After markers were placed, subjects walked along a 5.5 m walkway at a controlled walking speed (1.3 m/s) for four order-randomized conditions. The speed of each subject was monitored with timing lights (Brower, Salt Lake City, UT, USA) and each trial had to be within 0.1 m/s of the target speed in order to be considered successful. A baseline condition was performed with subjects walking barefoot (without the brace) to evaluate effects of wearing the brace (CON). Brace conditions included subjects walking while wearing the brace on the left foot (Fig. 1; ValguLoc II, Bauerfeind, Inc. Atlanta, GA, USA), when it was unlocked so that the MTP joint moved freely (BR_UN). Additionally, subjects walked with MTP motion restricted in two different ways, either locked at zero degrees of extension (BR_NT) or locked into 30 degrees of extension (BR_EX). This brace was chosen as it can limit MTP extension without impeding marker placement. The starting position on the walkway was adjusted by researchers to prevent targeted foot placement. At least three trials with accurate speed and successful foot placement on a commercial pressure/shear sensing device (FootSTEPS, ISSI, Dayton, OH, USA) were collected for the four conditions.

Fig. 1
figure 1

A subject wearing the brace positioned in 30 degrees of MTP extension (BR_EX; top image) and brace locked in zero degrees of extension (BR_NT; bottom image)

Motion data were collected with a 12-camera motion capture system (Qualisys, Gottberg, Sweden) at 100 Hz. Force, center of pressure, and free moment data for each foot segment were calculated using pressure and shear data from the FootSTEPS device, which was placed in the center of the walkway. This sensor consists of a stress-sensitive film, a camera (sampled at 50 Hz), and a force plate (sampled at 1000 Hz). During contact, film displacements are optically measured by the camera, then converted into vertical pressure and mediolateral and anteroposterior shear stress distributions using a finite element analysis. Further details about this device’s hardware and measurement validity are available by Goss et al. [10].

Data analysis

Data analysis consisted of segment force identification, performed in custom LabView code (National Instruments, Austin, TX, USA), followed by model kinematics and inverse dynamics, performed in Visual 3D software (C-Motion, Inc. Germantown, MD, USA).

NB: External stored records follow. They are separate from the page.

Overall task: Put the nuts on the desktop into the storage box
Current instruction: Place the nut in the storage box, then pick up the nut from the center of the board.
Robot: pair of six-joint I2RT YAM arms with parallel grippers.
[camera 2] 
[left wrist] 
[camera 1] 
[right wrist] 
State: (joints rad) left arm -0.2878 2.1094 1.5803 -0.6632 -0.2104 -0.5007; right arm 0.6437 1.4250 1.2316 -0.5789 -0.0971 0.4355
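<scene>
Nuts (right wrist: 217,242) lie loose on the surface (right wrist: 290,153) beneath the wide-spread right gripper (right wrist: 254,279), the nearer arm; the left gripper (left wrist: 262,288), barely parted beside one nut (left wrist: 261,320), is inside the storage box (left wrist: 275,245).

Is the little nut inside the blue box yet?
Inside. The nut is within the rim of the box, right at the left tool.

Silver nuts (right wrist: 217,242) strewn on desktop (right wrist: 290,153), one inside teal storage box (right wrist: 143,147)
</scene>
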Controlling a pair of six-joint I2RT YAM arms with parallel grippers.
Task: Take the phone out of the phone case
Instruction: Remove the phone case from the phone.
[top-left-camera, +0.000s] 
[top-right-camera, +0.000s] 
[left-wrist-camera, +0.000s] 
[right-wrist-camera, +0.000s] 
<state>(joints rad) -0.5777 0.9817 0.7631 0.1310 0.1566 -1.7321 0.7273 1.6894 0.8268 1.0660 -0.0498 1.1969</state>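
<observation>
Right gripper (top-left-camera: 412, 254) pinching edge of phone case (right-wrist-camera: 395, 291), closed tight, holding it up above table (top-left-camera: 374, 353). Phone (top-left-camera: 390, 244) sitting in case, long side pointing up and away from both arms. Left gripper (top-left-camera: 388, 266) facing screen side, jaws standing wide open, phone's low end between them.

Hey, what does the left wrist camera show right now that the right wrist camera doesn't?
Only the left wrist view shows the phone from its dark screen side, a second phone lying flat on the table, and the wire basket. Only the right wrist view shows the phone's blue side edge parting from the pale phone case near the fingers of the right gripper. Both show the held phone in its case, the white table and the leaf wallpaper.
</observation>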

For segment force identification, pressure and shear data from the FootSTEPS device were first calibrated to the force platform and up-sampled to 100 Hz. Next, synchronized marker positions were projected onto a composite pressure footprint in order to identify the boundaries of each segment (hindfoot, forefoot, and hallux), ensuring that they matched the model endpoints [3]. Boundary identification was automated using a combined geometric and anatomical masking algorithm. This involved first manually creating a template from one representative footprint. Template boundary line points were expressed as barycentric coordinates relative to marker triads and then applied to all other footprints using these marker positions (i.e. anatomical mask). The boundaries between the forefoot and hallux segments were then adjusted using a gradient descent optimization (i.e. geometric mask). After segment boundary identification, full segment ground reaction forces (GRFs, consisting of vertical and horizontal forces, centers of pressure, and free moments) were constructed from the segmental pressure and shear distributions, summing across segment area. Additional details regarding these steps are contained in [11].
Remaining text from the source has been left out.